During his speech, Broadway shared the personal connections that have touched his life.
As a child, Broadway didn't dream of becoming a hospital executive. Ask him about his childhood and he'll tell you he grew up barefoot on the bayous and beaches of Florida in the town of Fort Walton Beach, a town with fewer than 20,000 people.
There were times when he wondered if a college education was within his reach, given his family's modest income level. But his grandmother had other ideas. "She said — just like this — 'You will go to college, and I'll help you in every way possible,'" he remembers. "It certainly was not clear to me how that would happen. But when you have a grandmother pushing you to achieve goals you didn't know you could achieve, and a mother always keeping the faith, you can achieve anything."
Broadway learned the value of making connections early in his career when, at the age of 25, he became CFO of a 320-bed hospital, Good Samaritan Medical Center in West Palm Beach, Fla. Suddenly, more than 100 people reported to Broadway; until that point, he had supervised only three people in his young career. Even more daunting, the hospital was at the point of financial collapse.
Broadway joined the Florida HFMA chapter to learn more about the healthcare finance industry. "Very quickly, a member of the chapter board, Clyde Latchem — I'll never forget him — made a very important connection with me. He got me involved in the program committee and got me on the board," Broadway remembers. "He showed me that the value of HFMA rises sharply the more involved that you are with the Association."
One year later, under Broadway's leadership, the hospital's financial picture improved, in part due to the knowledge and connections he'd gained as a member of HFMA.
His HFMA connections perhaps never felt more personal to Broadway than when his hospital in Boynton Beach, Fla. — located about two miles from the Atlantic Ocean — was struck by a hurricane a few years ago. "At the height of the storm, we had leaks everywhere. Winds were over 100 miles per hour, we had staffing shortages, and I had been up all night," he remembers. "We were short a lot of things — except hope."
Thanks to emergency power, the Internet was the hospital's link to the outside world. Broadway will never forget opening his e-mail to find messages from friends he's made through HFMA, letting him know they cared about him — and asking what they could do to help.
"I probably re-read those messages a hundred times," he said. "These were not family members thinking about me. They were professional colleagues who knew, without being told, the kinds of challenges I faced in that situation.
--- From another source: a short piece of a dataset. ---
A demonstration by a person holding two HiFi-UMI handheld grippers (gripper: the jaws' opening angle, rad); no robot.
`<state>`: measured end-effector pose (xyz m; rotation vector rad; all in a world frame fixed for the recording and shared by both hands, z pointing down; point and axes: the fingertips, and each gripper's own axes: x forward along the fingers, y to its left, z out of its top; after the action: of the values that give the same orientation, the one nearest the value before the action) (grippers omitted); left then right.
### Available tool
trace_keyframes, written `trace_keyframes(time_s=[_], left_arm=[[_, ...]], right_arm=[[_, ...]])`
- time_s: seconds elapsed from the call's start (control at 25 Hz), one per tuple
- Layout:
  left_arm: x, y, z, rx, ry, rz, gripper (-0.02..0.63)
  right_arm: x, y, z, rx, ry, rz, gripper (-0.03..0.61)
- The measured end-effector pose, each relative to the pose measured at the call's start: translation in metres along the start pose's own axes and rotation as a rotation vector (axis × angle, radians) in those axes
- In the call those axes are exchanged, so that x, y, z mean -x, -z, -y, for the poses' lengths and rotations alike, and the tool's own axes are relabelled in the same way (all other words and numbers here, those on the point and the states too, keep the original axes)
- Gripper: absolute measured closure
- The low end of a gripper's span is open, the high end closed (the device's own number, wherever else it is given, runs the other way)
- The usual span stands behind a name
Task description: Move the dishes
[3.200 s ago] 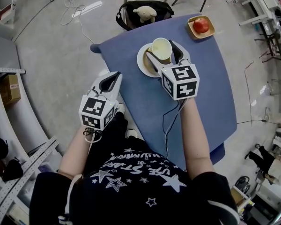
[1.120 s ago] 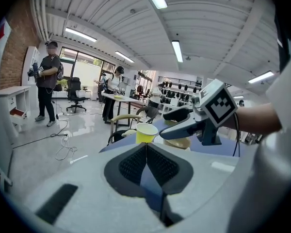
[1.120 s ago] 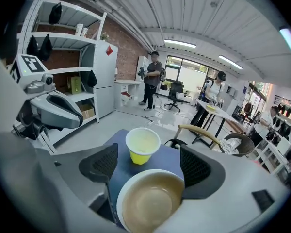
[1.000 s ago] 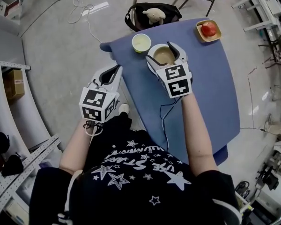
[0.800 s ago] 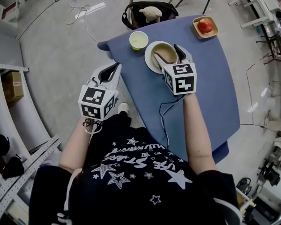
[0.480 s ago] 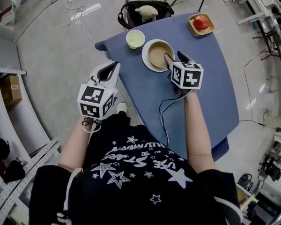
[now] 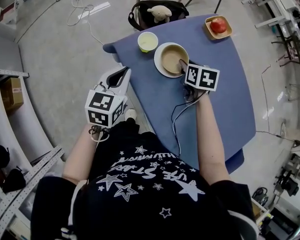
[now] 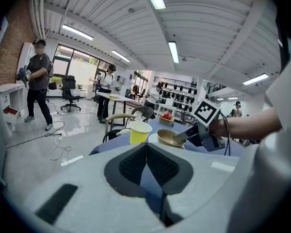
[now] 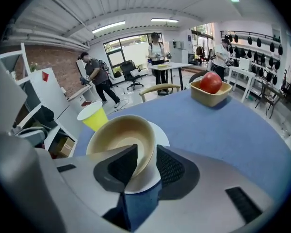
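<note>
The blue counter [image 7: 220, 84] has four dishes on it. A tan bowl [image 7: 171, 58] sits on a white plate [image 7: 159, 68] near the far left end. A yellow paper cup [image 7: 147, 41] stands upright just beside the plate, close to the counter's left edge. Well apart from them, at the far right corner, a little square tan dish [image 7: 212, 35] holds a red apple [image 7: 218, 25].

The right tongs [image 9: 146, 149] point down at the bowl's near side. One jaw is inside the bowl and the other is outside, so the bowl's wall stands between them. The jaws have just been closing, and now they pinch the bowl at its rim. The bowl rests on the plate.

The left tongs [image 8: 146, 147] hang in the air off the left side of the counter, over the floor. Their jaws are pressed together with nothing in them. They touch none of the dishes.

Past the far end of the counter is a black bag [image 7: 140, 9] with a soft toy [image 7: 160, 11] on top of it. In both gripper views, people stand far back in the big room.
</note>
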<state>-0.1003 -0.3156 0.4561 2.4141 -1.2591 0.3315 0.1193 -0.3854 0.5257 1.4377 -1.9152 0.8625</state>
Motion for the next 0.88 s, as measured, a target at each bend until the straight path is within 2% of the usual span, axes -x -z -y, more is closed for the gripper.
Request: trace_keyframes(time_s=[0.2, 0.56, 0.88], left_arm=[[-0.001, 0.005, -0.001, 0.002, 0.000, -0.015, 0.594], [-0.009, 0.001, 0.000, -0.005, 0.003, -0.017, 0.594], [-0.018, -0.009, -0.007, -0.023, 0.005, -0.011, 0.594]], right_arm=[[-0.003, 0.003, 0.007, -0.069, 0.014, -0.008, 0.538], [0.004, -0.017, 0.005, -0.079, -0.020, 0.027, 0.560], [-0.003, -0.060, 0.018, -0.136, -0.034, 0.093, 0.560]])
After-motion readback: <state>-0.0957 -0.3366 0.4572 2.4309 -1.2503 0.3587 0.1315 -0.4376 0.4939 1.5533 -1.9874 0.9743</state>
This was a time when I truly appreciated HFMA and my connections in a way I never had before."
You're Not Alone
Anyone responsible for healthcare finance in this day and age occasionally has dark days when they wonder how they are going to weather the storm, Broadway told the audience. "That's when I want you to remember the power of connections — the connections you have with your friends and colleagues in our important work of improving the business of health care," he said.
Broadway's presentation was preceded by remarks from Mary Beth Briscoe, FHFMA, CPA, 2007-08 Chairman. Her theme was "Making a Difference," and throughout her term as Chairman, she was touched by the examples members shared with her of their efforts to make a difference in their organizations and their communities.
"My year as HFMA Chairman has been an enormous blessing and a humbling opportunity," she says. "I have been forever changed by meeting and serving thousands of caring professionals who are committed to nurturing and improving the lives of others."